**REQUIRED WORK**
Find the line containing "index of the" in the entries below. Restate it and each line after it, word for word, up to and including the line containing "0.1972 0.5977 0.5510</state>".
(RECORD EXTRACTS)
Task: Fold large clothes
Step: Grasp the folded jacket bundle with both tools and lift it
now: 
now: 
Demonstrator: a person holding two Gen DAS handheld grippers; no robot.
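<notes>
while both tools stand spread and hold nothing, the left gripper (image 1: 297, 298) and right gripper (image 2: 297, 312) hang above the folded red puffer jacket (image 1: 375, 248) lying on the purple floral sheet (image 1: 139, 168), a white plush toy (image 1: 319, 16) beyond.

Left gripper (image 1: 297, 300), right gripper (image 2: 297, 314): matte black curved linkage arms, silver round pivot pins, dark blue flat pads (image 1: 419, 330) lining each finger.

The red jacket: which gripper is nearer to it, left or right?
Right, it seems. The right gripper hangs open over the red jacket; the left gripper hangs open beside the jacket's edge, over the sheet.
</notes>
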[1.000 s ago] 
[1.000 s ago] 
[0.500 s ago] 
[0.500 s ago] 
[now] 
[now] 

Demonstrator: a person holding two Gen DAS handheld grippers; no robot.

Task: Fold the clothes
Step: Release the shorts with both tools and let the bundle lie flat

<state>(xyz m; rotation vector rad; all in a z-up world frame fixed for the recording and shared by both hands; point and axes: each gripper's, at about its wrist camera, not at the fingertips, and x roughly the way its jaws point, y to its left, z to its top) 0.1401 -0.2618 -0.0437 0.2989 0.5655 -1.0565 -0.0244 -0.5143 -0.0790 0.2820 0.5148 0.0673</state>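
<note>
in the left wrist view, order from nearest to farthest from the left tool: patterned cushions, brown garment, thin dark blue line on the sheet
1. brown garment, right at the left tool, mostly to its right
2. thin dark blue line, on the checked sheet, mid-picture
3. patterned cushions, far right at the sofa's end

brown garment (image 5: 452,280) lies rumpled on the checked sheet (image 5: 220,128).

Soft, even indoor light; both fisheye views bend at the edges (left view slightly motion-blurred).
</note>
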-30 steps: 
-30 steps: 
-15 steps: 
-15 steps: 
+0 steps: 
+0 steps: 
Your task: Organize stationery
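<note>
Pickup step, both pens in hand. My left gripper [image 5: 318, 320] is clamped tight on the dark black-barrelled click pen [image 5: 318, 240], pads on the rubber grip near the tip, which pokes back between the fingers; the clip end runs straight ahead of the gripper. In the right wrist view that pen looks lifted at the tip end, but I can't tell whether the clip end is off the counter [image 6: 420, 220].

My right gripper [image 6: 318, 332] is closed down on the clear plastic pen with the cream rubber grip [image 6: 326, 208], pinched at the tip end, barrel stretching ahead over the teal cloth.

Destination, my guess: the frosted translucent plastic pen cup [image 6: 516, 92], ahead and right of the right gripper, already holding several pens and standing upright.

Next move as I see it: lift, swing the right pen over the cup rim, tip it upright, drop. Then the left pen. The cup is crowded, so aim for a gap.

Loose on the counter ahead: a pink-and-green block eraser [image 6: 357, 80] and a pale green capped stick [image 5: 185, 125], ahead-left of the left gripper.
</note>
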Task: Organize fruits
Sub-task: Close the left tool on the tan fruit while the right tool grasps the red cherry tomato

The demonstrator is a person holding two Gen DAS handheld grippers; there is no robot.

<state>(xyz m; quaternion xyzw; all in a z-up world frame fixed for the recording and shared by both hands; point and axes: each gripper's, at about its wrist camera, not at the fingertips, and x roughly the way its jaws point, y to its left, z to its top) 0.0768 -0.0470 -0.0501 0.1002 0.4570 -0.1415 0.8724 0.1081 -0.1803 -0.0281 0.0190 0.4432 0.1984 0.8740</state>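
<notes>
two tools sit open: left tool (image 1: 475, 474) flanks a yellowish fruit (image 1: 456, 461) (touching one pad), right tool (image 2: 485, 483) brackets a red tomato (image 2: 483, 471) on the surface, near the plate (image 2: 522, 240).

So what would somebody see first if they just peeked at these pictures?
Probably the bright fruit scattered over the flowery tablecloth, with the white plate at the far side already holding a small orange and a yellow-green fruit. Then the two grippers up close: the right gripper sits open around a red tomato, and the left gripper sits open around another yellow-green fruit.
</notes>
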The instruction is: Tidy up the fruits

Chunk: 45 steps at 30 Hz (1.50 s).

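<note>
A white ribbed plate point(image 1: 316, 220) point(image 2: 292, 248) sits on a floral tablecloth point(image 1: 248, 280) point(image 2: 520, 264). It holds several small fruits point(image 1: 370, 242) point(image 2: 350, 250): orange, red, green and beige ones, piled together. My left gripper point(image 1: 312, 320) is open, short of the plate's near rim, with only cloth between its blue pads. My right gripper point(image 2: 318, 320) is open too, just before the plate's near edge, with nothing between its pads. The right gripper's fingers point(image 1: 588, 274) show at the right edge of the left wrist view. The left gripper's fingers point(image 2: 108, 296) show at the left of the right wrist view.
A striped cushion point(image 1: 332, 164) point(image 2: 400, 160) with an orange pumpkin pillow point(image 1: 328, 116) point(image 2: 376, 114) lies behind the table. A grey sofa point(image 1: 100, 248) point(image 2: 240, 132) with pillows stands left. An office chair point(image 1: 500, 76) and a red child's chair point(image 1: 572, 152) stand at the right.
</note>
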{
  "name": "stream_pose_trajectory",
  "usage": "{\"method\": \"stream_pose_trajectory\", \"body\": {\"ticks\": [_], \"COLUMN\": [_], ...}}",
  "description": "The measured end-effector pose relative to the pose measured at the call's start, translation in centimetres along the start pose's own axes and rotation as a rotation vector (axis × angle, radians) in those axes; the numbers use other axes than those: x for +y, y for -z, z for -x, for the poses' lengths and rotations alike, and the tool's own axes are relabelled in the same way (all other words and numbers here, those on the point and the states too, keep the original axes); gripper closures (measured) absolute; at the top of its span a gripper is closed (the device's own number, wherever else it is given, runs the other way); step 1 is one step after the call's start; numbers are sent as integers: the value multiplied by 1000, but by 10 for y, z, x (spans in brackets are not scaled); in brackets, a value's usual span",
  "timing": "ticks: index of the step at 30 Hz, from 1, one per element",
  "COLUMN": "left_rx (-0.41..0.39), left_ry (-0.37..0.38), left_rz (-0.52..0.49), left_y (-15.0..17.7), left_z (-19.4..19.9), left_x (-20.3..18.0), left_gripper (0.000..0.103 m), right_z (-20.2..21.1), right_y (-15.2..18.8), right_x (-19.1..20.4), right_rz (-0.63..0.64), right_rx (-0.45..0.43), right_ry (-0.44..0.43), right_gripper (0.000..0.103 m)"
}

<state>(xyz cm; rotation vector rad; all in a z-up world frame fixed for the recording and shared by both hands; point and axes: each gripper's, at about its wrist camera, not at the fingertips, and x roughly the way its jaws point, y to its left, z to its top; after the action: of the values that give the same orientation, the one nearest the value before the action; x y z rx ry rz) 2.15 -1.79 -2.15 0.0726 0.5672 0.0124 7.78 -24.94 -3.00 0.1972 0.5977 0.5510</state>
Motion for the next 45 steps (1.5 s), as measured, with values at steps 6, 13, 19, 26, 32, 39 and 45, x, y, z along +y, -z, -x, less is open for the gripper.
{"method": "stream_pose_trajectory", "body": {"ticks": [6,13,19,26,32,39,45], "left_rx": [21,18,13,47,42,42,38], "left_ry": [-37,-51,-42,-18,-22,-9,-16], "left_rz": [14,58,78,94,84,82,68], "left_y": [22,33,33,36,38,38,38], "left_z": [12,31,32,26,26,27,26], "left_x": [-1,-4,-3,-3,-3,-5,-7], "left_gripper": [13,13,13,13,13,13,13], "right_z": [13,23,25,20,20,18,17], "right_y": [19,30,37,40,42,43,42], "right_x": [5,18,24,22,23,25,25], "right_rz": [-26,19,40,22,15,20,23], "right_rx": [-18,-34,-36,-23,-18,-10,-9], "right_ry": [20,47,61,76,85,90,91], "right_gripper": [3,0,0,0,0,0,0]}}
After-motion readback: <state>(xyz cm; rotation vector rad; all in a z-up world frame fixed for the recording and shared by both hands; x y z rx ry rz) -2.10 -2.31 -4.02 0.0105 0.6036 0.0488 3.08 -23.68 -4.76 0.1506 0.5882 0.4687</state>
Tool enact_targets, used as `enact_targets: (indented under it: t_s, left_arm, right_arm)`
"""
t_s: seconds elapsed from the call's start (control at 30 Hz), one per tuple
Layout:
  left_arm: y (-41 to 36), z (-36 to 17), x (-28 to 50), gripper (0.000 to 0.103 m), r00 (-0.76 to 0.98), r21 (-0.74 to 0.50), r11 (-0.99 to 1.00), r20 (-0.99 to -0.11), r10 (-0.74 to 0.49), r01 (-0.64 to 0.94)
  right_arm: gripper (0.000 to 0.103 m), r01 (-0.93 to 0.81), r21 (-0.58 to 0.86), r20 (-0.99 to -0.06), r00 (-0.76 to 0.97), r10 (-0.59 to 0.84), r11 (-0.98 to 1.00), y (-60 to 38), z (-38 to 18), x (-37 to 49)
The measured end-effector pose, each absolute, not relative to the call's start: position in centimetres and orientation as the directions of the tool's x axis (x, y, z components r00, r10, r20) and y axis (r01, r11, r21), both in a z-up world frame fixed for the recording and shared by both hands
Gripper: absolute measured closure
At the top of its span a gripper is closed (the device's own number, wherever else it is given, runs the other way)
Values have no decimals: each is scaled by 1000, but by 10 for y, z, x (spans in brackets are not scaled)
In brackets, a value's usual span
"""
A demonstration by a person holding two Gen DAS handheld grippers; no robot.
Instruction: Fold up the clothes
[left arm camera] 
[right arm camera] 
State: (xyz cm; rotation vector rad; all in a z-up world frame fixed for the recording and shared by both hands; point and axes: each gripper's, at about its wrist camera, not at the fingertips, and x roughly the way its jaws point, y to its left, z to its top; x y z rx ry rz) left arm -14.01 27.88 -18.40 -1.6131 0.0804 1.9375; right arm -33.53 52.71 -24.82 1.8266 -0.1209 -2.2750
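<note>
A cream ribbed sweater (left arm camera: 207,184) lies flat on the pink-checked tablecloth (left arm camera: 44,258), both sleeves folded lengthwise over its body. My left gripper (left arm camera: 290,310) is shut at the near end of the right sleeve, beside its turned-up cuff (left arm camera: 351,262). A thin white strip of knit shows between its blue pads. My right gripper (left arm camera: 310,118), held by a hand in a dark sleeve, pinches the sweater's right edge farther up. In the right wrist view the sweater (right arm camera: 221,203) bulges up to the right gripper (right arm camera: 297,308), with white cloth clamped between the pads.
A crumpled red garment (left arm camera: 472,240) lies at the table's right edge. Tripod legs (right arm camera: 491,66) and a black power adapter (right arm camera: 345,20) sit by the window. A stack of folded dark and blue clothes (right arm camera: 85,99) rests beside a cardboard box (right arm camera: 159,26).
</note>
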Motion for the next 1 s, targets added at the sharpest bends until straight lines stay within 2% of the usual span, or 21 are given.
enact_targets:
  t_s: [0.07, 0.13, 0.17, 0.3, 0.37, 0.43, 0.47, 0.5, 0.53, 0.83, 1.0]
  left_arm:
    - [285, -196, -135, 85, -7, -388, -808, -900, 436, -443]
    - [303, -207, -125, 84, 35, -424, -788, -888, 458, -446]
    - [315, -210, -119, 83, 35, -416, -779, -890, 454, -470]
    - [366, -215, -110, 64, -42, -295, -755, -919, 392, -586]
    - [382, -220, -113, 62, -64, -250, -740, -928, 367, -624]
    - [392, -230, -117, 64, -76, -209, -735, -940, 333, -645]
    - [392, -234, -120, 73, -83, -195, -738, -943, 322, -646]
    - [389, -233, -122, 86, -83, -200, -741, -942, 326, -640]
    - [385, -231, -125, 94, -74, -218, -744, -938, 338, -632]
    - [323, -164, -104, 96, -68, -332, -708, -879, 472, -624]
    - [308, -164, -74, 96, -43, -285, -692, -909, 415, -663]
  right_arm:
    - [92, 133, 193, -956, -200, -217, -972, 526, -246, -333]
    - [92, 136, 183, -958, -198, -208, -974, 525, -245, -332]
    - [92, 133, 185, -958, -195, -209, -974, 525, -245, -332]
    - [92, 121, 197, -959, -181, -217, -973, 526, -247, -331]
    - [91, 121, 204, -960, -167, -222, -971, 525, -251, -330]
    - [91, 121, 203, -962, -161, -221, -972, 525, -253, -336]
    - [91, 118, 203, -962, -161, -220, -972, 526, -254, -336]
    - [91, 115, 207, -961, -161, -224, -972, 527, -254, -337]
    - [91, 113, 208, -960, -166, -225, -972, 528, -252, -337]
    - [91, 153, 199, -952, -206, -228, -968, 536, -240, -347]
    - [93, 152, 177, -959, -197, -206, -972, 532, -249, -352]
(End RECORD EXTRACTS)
**ANSWER SPACE**
  "timing": "ticks: index of the step at 30 Hz, from 1, one per element",
  "COLUMN": "left_rx (-0.41..0.39), left_ry (-0.37..0.38), left_rz (-0.52..0.49), left_y (-15.0..17.7), left_z (-19.4..19.9), left_x (-20.3..18.0), left_gripper (0.000..0.103 m), right_z (-20.2..21.1), right_y (-15.2..18.8), right_x (-19.1..20.4), right_rz (-0.63..0.64), right_rx (-0.45..0.43), right_ry (-0.44..0.43), right_gripper (0.000..0.103 m)"
}

<state>(xyz cm; rotation vector rad; all in a z-up world frame fixed for the recording and shared by both hands; point and axes: each gripper's, at about its wrist camera, not at the fingertips, and x roughly the way its jaws point, y to its left, z to its top; after the action: of the values that give the same orientation, the one nearest the value before the action; x y z rx ry rz) 2.15 -1.79 -2.15 0.0726 0.5672 0.0124 7.78 -24.94 -3.00 0.1972 0.5977 0.5510</state>

The answer is complete, and the exercise is done.